INPUT DATA:
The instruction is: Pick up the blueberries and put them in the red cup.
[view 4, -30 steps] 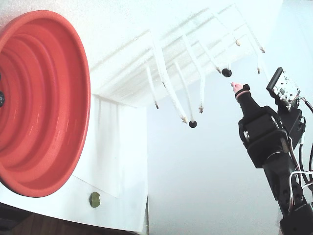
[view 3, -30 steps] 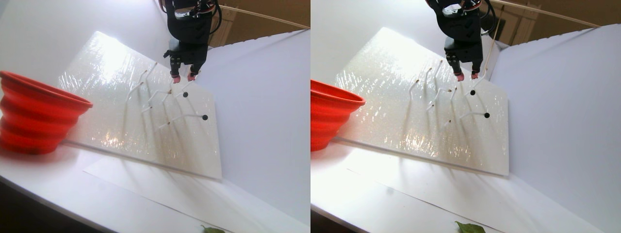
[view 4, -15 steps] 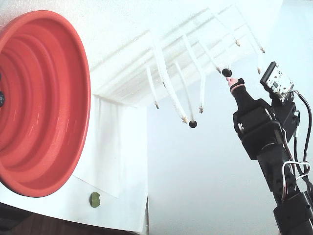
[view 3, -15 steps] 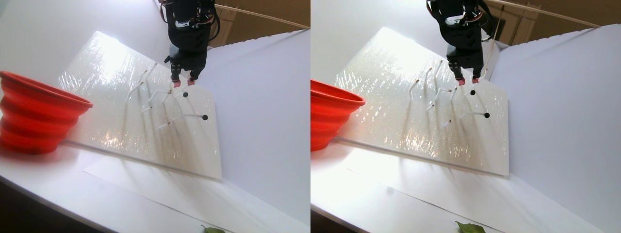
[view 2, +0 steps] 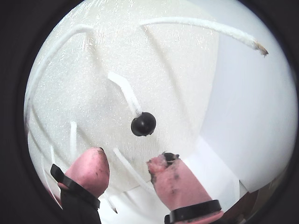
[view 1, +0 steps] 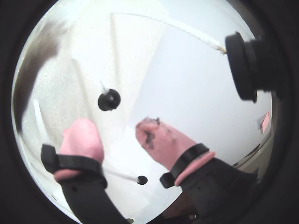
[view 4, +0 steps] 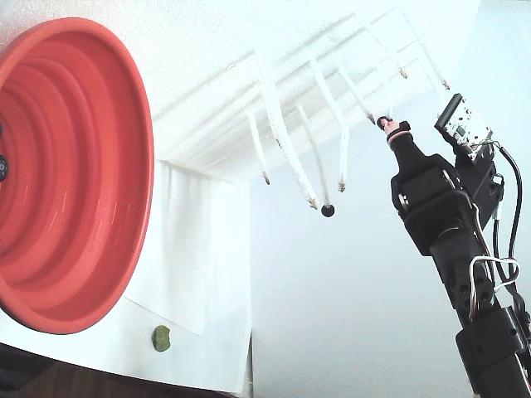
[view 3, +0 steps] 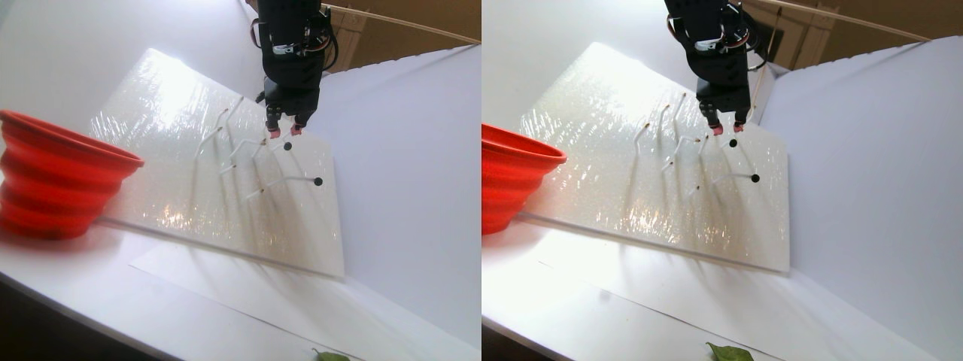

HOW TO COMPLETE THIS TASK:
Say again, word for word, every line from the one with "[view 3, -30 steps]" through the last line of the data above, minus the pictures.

ANSWER TO THE PROBLEM:
[view 3, -30 steps] 
[view 4, -15 steps] 
[view 3, -15 steps] 
[view 2, +0 steps] 
[view 1, +0 steps] 
[view 4, +0 steps] 
[view 3, +0 steps] 

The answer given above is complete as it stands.